MOJE AKTYWNOŚCI (5). Zaprowadzenie chrześcijaństwa – wczoraj i dziś
2016-04-17 9:17:57W kwietniu 2016 r. obchodziliśmy rocznice wyjątkową. Minie 1050 lat od momentu, gdy Mieszko I książę Polan (Polski) zanurzył swe ciało, by dokonać aktu przyjęcia chrztu. Stał u boku swej małżonki, księżnej czeskiej, Dobrawy.
Moment ten ujął swym geniuszem Jan Matejko (1838 – 1893) w obrazie zatytułowanym „Zaprowadzenie chrześcijaństwa”. Obraz ten znajduje się, i słusznie, w Muzeum Narodowym w Warszawie. Na szerokim planie mamy kilka scen, dziejących się niejako równolegle. Mieszko pochylony nad studnią i biskup oblewający go wodą, nie przyciągają uwagi widza tak jednoznacznie, bo nie stanowią głównego podmiotu dziejących się zdarzeń. Równolegle, na pierwszym planie chłop prowadzi swe narzędzie pracy, a bruzdy ziemi są świadectwem jego pracowitości i wytrwałości. Nie rozgląda się na boki. Dzień jak co dzień! Są też rycerze, gdzieś w tle, a w pierwszym rzędzie dwie panie – jakby kumoszki, rozprawiające o sprawach zapewne ważnych, ale przecież nie przeszły ni one, ni ich historie do historii. Dopiero sięgając prawej strony matejkowego płótna widać więcej. Oto stoi mocno w ziemie osadzony krzyż, otoczony kamieniami, a nadto podtrzymywany przez rycerza trzymającego nagi miecz, gotowego do odbicia potencjalnego ataku. Przy krzyżu łopoce proporzec z orłem białym na czerwonym tle, a w górze – tak, to gołębica, Duch Święty obecny choć skryty przed bohaterami dziejących się wydarzeń. Widzimy go my, spoglądając na obraz Matejki. Tytuł obrazu też jest niezwykły: „Zaprowadzenie chrześcijaństwa”, tak jakby za rękę, która je prowadziła po polskiej ziemi. Czyja to ręka? Tak, Opatrzności Bożej. Jej zawdzięczamy 1050 lat wierności na ziemiach polskich Bogu i Ojczyźnie. Lud pobożny i pokorny, choć zapracowany i zajęty swoimi bieżącymi sprawami, zdaje się być odporny na wszystkie diabelskie zakusy i pokusy.
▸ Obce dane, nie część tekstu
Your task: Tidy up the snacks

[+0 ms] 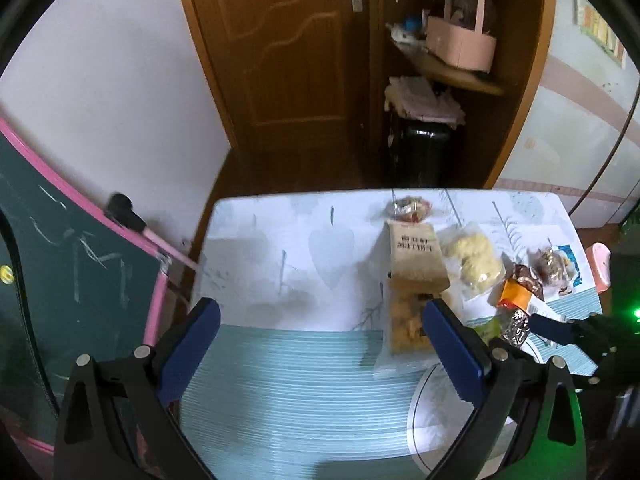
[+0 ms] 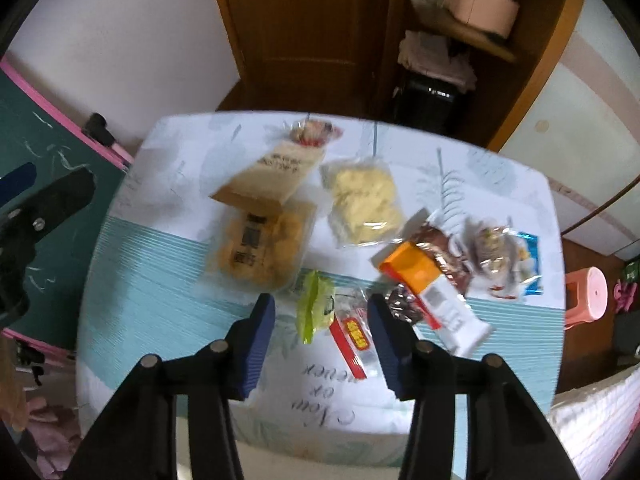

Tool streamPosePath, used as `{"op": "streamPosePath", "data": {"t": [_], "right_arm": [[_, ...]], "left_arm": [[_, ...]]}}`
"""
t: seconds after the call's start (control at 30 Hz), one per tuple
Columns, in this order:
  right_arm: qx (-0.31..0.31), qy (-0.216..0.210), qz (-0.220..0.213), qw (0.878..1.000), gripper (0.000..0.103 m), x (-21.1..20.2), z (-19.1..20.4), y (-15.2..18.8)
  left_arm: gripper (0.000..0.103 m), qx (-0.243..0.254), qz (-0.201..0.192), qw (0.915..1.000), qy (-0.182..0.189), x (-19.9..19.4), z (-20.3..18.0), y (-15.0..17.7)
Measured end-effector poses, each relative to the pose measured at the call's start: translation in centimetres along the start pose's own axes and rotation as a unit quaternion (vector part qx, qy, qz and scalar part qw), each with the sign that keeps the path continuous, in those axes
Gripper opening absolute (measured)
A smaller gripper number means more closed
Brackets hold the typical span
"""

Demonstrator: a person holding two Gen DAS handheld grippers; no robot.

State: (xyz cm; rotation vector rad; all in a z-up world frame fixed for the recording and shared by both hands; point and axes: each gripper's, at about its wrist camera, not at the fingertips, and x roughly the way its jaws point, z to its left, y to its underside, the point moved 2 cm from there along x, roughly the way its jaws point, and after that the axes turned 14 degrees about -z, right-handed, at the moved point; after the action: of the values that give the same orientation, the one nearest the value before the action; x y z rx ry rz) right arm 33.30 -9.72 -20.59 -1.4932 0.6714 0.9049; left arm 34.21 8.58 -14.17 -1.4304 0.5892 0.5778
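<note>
Several snack packs lie on a table with a pale blue cloth (image 2: 140,260). A brown-labelled pack of fried snacks (image 2: 260,216) lies at centre left, and also shows in the left wrist view (image 1: 414,264). A clear bag of yellow pieces (image 2: 364,196), an orange-and-white bar (image 2: 432,288), a green packet (image 2: 316,304) and a red-and-clear packet (image 2: 354,336) lie near it. My right gripper (image 2: 322,316) is open above the green and red packets. My left gripper (image 1: 320,320) is open and empty over the table's left part.
A green chalkboard with a pink frame (image 1: 60,260) stands left of the table. A brown door (image 1: 280,40) and a shelf with a pink box (image 1: 460,44) are behind. A pink stool (image 2: 588,292) stands at the right.
</note>
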Motion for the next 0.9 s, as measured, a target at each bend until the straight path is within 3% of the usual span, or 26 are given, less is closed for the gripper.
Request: {"op": "streamPosePath", "data": {"t": [0.1,0.27,0.47,0.6,0.9], "right_arm": [[0.013,-0.003,0.023,1.000,0.043,2.3,-0.1,0.6],[0.038,-0.021,0.061,0.997,0.016,4.3,-1.1,2.1],[0.100,-0.062,0.061,0.991,0.016,2.8,-4.4,3.7],[0.108,-0.071,0.055,0.990,0.016,1.2,-5.6,4.9],[0.117,-0.098,0.049,0.987,0.016,-0.9,-6.4,6.3]], "left_arm": [[0.101,-0.004,0.015,0.9998,0.011,1.6,-0.8,0.8],[0.101,0.006,0.032,0.9991,0.027,3.3,-3.0,1.7],[0.101,0.018,0.081,0.9950,0.055,6.2,-6.7,3.3],[0.101,0.016,0.118,0.9907,0.067,8.6,-9.1,4.3],[0.101,0.036,0.164,0.9851,0.035,12.1,-11.8,5.9]]}}
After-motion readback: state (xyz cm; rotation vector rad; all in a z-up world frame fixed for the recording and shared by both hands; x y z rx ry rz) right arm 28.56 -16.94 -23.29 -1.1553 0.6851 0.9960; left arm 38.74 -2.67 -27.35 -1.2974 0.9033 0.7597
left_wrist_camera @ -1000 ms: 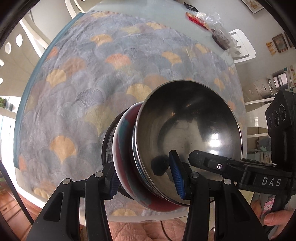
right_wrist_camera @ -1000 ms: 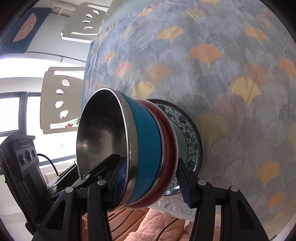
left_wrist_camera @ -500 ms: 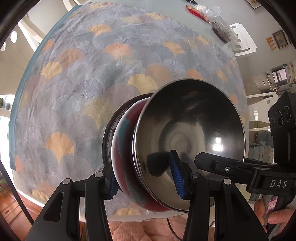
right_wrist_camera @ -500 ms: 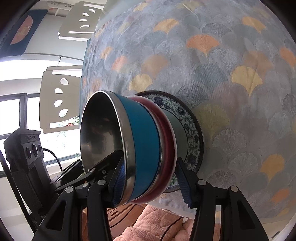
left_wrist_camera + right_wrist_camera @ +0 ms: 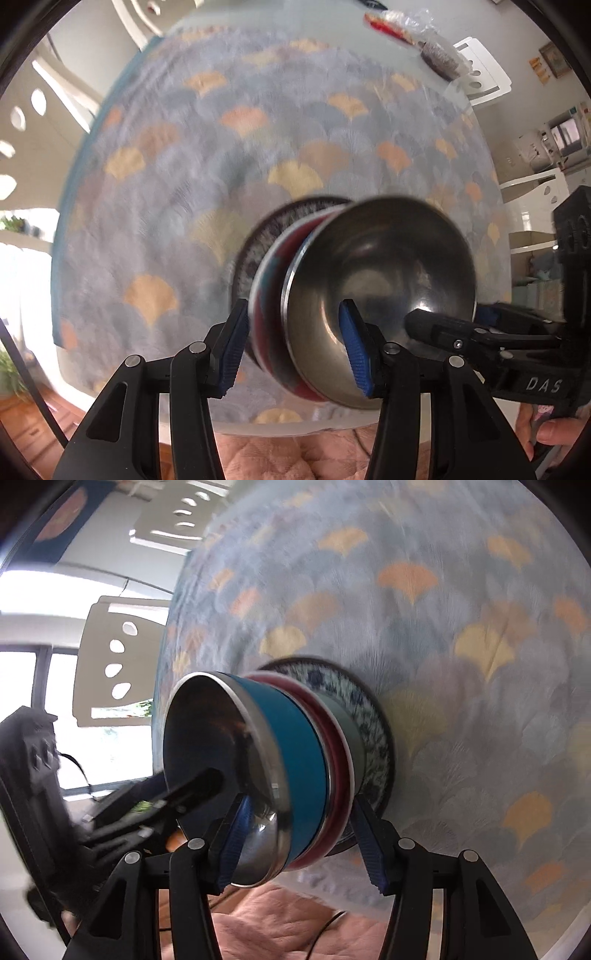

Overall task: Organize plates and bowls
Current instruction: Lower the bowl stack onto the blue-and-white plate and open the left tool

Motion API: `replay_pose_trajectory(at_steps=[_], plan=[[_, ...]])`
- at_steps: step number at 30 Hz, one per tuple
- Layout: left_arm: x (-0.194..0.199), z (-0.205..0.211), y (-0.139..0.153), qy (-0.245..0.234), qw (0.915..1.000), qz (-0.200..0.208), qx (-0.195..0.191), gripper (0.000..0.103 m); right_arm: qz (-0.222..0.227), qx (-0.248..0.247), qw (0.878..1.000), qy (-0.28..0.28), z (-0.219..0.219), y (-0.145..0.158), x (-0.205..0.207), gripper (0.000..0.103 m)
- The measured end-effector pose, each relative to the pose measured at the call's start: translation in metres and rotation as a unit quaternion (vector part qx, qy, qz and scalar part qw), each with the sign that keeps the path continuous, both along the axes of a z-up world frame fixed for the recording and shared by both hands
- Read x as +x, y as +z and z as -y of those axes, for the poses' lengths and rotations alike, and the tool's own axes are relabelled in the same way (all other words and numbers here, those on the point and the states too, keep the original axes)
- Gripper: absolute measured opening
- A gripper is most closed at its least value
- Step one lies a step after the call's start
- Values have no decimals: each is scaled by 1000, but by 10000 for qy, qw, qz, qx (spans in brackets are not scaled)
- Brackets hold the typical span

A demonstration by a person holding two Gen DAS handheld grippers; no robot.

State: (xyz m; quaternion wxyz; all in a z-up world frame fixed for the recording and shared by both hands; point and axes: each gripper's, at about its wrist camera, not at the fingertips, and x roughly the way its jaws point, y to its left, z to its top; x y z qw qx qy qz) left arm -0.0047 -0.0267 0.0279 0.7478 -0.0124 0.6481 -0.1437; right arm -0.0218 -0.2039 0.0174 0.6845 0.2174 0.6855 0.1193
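Step in hand: both grippers are carrying one stack of dishes near the table's (image 5: 258, 122) near edge; judging by the blur, it is moving.
Left gripper (image 5: 293, 354): clamping the stack's rim, one pad inside the steel bowl (image 5: 388, 273), the other behind the plates.
Right gripper (image 5: 301, 843): gripping the opposite rim the same way.
Stack order: steel bowl with blue outside (image 5: 295, 749) on top, red-rimmed dish (image 5: 338, 753) under it, patterned plate (image 5: 369, 716) lowest.
Doing it well: I would be keeping both grips level and moving together, so nothing slides.
Pointing: bowl mouths are facing up; the stack's axis seems upright.
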Motion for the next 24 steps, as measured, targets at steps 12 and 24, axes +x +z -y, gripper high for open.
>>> replay_pose_trajectory(at_steps=[12, 24], plan=[[-17, -22, 24, 85, 9923, 559, 1103, 70, 1260, -1415, 9777, 903, -43, 47, -11, 101], [-14, -25, 2, 154, 9941, 505, 946, 70, 1103, -1304, 9795, 1066, -53, 24, -8, 103]])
Ten piękny obraz do dziś wzrusza i podpowiada nam znaczenie tamtego dnia, gdy Mieszko I wyrzekł się szatana i uznał prawa boskie za obowiązujące w jego Ojczyźnie. Dziś, po 1050 latach Zgromadzenie Narodowe – sejm i senat – wraz z najwyższymi władzami Odrodzonej Rzeczypospolitej uczestniczymy w Gnieźnie i w Poznaniu, jakby powtórnie w tym akcie oddania Ojczyzny pod prawo Boskie, a nie ludzkie. Deklarujemy bowiem, że to zobowiązanie, które przyjął Mieszko I nadal obowiązuje. Że chrzest nie jest symbolicznym, zakurzonym aktem, bez treści i znaczenia, jedynie formą. Jest sakramentem na wieki wieków wiążącym człowieka z Bogiem. Jednak tak człowiek, jak i jego Ojczyzna, są wolni, bo Bóg obdarzył człowieka wolna wolą, powołał go do wolności.
Uroczystości gnieźnieńsko-poznańskie z kwietnia 2016 r., w których jako senator RP uczestniczę, nie są zatem niewolniczym aktem poddaństwa. To potwierdzenie woli najwyższej reprezentacji Narodu, że chce być i żyć w zgodzie z całym dziedzictwem polskim i chrześcijańskim zarazem. To potwierdzenie woli kontynuacji dziejów, a nie zerwania łańcucha. Bo ten łańcuch dobrowolnie przyjęty pozwala znaleźć sens ludowi pobożnemu i znaleźć powód trwania na tej ziemi, zbroczonej krwią, potem i cierpieniem. A przecież suma summarum przynoszącej szczęście.